In my own life I can relate to how the community in which I live turned out to support me and my family when my husband was tragically burned to death in a light plane crash caused by a student pilot here on our small airfield at the farm.
Grief for other events, where there is no “body” or where the event is such a public “shame” as having a loved one in prison, or one who has committed crimes in which “all the neighbors know about it” is a matter in which not everyone in the community shares the same kind of grief, or has experienced the same kind of event. While they may feel that you “have problems in your family,” because they have not experienced such an event, they may not understand the gravity of the problems inside your family, or the deep grief from having a family member go to prison.
There was something comforting about connecting to many people “experiencing the same” and being able to talk about it. It doesn’t mean that you are looking for “attention’ it is simply using all tools available to gain insight and to bond and learn from others who have experienced the same. I think it is a positive move towards healing and building self-awareness and is healthy.
Recently I was able to read a story about my son’s victim, Jessica Witt http://familyarrested.com/jessica-witt/, written by her aunt in an on line forum, and able, after over 20 years, to connect to her family in a positive way and let them know just how sorry I am that my son killed their “little girl.” For over two decades I had wanted to connect with them, but felt afraid I would hurt them more. Now, I very much feel a peace I would not have without this connection on line.

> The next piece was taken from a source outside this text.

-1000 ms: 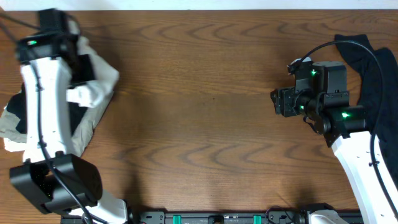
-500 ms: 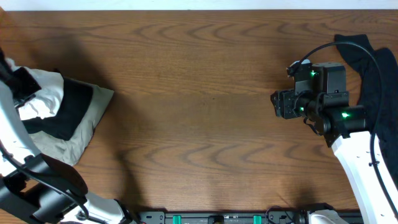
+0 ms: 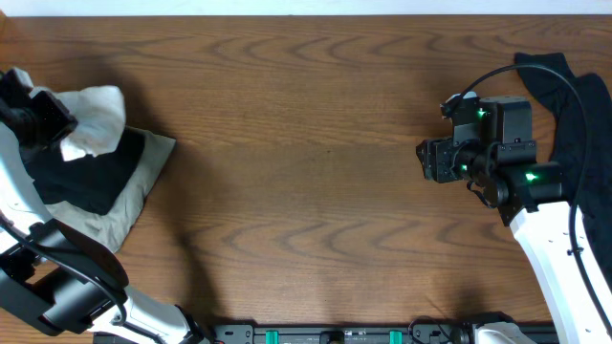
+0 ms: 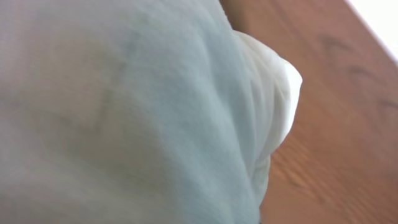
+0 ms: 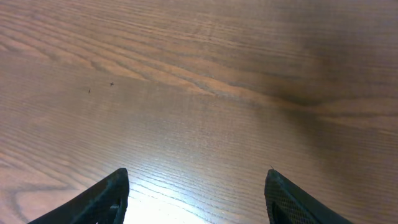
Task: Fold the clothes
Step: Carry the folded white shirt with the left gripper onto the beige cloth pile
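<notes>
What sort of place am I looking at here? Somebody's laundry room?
Most likely a robotics test bench, not a home: two white-and-black robot arms with cables and green lights stand over a brown wood-grain table, with a crumpled white cloth garment at one end and a black cloth garment at the other.

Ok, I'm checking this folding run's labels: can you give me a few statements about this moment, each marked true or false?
1. The right gripper is open over bare table. True.
2. The right gripper holds the black garment on the right. False: it lies at the table's right edge, clear of the fingers.
3. White cloth fills most of the left wrist view. True.
4. The clothes pile sits at the table's centre. False: it lies at the left edge, by the left gripper.
</notes>
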Controlling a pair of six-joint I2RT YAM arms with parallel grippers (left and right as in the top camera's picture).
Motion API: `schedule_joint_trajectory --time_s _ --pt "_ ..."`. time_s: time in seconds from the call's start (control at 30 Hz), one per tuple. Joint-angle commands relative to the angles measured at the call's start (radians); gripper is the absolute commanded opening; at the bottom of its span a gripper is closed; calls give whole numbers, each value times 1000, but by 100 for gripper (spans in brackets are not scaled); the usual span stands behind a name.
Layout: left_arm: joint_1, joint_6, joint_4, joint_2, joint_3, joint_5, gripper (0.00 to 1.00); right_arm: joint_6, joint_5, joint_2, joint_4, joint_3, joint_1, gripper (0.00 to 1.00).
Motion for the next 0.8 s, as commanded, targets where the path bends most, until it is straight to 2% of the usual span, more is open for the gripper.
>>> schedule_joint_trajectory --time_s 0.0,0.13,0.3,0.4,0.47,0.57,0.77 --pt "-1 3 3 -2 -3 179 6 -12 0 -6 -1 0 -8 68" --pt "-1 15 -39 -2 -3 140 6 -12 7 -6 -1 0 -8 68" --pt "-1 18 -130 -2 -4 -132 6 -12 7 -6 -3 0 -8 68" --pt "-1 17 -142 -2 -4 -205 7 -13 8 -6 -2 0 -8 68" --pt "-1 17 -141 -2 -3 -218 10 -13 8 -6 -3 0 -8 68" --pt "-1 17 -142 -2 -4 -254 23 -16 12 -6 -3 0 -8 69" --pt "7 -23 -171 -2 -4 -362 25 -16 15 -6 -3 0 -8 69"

I have also been able to contact other parents, such as Charity Lee, that have a psychopath in their family, a son who has murdered someone, in her case, murdered his own sister, so she lost two children in one event. One dead, and the other in prison, a double loss. She is also afraid of that son, as I am afraid of my son. Without the public grieving of both Charity and myself, we would never have made contact except for the internet. I know these connections brought solace to me.
Grief is what we feel when we suffer a loss…through death, losing contact with someone, a severing of a relationship such as a divorce, or any other kind of loss. Elizabeth Kubler-Ross (link) studied the stages of grief and has published several books about the stages (link) we go through in our grieving.
Not everyone progresses through grief exactly like others, and some require more time than others, and the various stages we are in may differ from someone else who is also grieving the same loss. I kept my own grief for the loss of my aspirations for my son Patrick “private” for two decades, and it is only now that I have been able to fully come to acceptance of this loss by “going public.” The support of my on line friends who have a son or daughter who is an offender, who have severed their relationships with those offenders are able to validate my own loss. There aren’t many people posting on FamilyArrested, but there are people who have come back 10, 20, even 40 or more times to read the articles and the comments of those who do post, and I feel in my heart that these people who are return visitors must be getting something from those articles and comments or they wouldn’t keep coming back. Those are the people I had hoped to reach with this forum, to provide comfort and validation to those mothers and fathers, sisters and brothers, and spouses and children of offenders. To help these people cope with the grievous loss and pain that trying to cope with a loved one who repeatedly makes bad decisions.